▸ WORK REQUEST
Can you restate the lines of the entries below, word for word, from the first one through the line that includes "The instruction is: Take"?

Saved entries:
+ + + + +
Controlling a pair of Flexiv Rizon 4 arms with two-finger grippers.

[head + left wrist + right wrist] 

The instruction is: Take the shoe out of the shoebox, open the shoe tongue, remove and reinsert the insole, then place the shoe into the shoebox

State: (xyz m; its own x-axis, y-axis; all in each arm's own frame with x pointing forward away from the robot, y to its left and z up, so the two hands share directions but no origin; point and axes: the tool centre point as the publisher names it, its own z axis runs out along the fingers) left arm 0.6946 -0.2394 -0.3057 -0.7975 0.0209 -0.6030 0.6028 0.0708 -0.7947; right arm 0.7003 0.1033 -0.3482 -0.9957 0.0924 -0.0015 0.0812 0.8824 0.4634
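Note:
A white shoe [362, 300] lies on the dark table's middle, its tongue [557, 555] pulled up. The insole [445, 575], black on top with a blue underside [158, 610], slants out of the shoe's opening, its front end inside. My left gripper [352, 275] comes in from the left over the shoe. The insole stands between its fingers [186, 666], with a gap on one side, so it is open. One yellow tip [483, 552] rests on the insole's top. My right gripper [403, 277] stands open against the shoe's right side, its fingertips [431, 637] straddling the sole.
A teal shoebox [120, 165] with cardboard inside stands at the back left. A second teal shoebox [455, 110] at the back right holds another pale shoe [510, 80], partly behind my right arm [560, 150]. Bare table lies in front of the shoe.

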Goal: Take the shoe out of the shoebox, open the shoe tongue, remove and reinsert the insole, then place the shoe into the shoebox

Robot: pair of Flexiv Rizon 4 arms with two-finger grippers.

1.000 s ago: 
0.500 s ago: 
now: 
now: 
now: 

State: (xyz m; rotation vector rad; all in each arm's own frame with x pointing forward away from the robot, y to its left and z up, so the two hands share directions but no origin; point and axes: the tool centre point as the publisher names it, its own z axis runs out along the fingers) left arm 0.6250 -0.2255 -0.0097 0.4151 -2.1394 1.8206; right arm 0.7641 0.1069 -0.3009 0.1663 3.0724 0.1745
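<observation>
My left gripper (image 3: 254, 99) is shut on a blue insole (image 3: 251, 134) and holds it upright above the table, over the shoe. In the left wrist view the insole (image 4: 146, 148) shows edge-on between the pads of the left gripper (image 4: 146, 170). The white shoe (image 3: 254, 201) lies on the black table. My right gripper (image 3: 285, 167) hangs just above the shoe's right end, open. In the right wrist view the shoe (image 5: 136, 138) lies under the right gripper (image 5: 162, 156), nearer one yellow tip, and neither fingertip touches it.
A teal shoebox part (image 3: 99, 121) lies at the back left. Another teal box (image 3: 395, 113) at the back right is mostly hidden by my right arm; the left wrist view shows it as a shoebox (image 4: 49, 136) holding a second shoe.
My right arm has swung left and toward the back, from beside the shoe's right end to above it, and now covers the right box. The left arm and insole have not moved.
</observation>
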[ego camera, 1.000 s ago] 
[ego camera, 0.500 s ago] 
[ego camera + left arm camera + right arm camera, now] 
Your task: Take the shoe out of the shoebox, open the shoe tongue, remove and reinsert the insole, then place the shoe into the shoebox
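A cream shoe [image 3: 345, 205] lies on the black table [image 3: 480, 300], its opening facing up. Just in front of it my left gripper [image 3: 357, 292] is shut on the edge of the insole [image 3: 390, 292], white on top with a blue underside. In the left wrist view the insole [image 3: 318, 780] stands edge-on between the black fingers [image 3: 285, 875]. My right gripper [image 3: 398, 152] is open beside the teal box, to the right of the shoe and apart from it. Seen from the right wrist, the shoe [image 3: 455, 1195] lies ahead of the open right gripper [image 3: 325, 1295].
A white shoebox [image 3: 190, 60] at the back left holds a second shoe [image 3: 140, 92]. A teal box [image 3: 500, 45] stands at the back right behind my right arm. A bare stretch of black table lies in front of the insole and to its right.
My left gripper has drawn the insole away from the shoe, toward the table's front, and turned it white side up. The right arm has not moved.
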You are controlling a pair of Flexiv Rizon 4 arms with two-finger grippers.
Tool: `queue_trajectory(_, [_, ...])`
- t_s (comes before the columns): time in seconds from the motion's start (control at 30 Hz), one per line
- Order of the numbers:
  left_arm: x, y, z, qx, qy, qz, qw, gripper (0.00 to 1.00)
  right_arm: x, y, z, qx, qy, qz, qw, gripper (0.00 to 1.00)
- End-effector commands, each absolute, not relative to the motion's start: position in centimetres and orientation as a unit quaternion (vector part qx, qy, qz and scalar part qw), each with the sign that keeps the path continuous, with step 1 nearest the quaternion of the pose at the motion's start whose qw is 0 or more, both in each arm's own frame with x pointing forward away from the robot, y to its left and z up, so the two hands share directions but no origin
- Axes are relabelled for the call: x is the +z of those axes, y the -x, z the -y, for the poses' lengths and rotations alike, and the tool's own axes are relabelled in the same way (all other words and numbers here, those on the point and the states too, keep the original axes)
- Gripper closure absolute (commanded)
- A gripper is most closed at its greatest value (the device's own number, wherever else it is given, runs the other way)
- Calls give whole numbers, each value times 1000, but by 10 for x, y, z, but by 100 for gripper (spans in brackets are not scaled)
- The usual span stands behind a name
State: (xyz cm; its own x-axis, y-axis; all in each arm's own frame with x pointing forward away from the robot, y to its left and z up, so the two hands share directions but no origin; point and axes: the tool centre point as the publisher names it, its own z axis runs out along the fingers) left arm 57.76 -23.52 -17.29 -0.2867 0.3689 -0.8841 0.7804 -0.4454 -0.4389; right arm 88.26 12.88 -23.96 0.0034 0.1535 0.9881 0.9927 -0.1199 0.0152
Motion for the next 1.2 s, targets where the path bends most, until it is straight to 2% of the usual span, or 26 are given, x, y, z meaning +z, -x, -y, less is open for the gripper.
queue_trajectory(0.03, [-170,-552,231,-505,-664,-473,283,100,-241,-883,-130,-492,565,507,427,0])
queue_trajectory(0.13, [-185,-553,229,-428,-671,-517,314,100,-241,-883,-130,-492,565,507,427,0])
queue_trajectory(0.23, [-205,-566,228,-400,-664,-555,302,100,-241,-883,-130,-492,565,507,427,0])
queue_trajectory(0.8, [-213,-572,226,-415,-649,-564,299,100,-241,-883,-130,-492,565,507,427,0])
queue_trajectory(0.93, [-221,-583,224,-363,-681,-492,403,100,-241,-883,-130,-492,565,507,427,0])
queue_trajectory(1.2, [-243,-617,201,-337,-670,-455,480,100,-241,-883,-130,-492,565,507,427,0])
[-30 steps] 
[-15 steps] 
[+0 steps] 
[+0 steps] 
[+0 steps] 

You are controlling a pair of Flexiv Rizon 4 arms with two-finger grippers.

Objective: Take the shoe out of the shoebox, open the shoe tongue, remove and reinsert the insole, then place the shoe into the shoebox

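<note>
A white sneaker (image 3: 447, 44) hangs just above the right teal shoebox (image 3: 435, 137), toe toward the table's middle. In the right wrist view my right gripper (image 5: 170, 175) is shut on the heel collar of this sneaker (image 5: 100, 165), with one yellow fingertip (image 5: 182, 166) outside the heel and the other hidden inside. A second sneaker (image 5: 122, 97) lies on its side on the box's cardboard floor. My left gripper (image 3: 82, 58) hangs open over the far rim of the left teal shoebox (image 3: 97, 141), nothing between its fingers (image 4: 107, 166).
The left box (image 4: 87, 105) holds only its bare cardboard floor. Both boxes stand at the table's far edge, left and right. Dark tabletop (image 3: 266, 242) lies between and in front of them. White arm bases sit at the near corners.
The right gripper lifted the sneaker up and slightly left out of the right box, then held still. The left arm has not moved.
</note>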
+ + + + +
▸ SOLUTION TO THIS TASK
Controlling a pair of Flexiv Rizon 4 arms with two-finger grippers.

[head + left wrist + right wrist] 

The instruction is: Take the shoe out of the shoebox, open the shoe tongue, remove and reinsert the insole, then place the shoe into the shoebox

The output as shown is complete.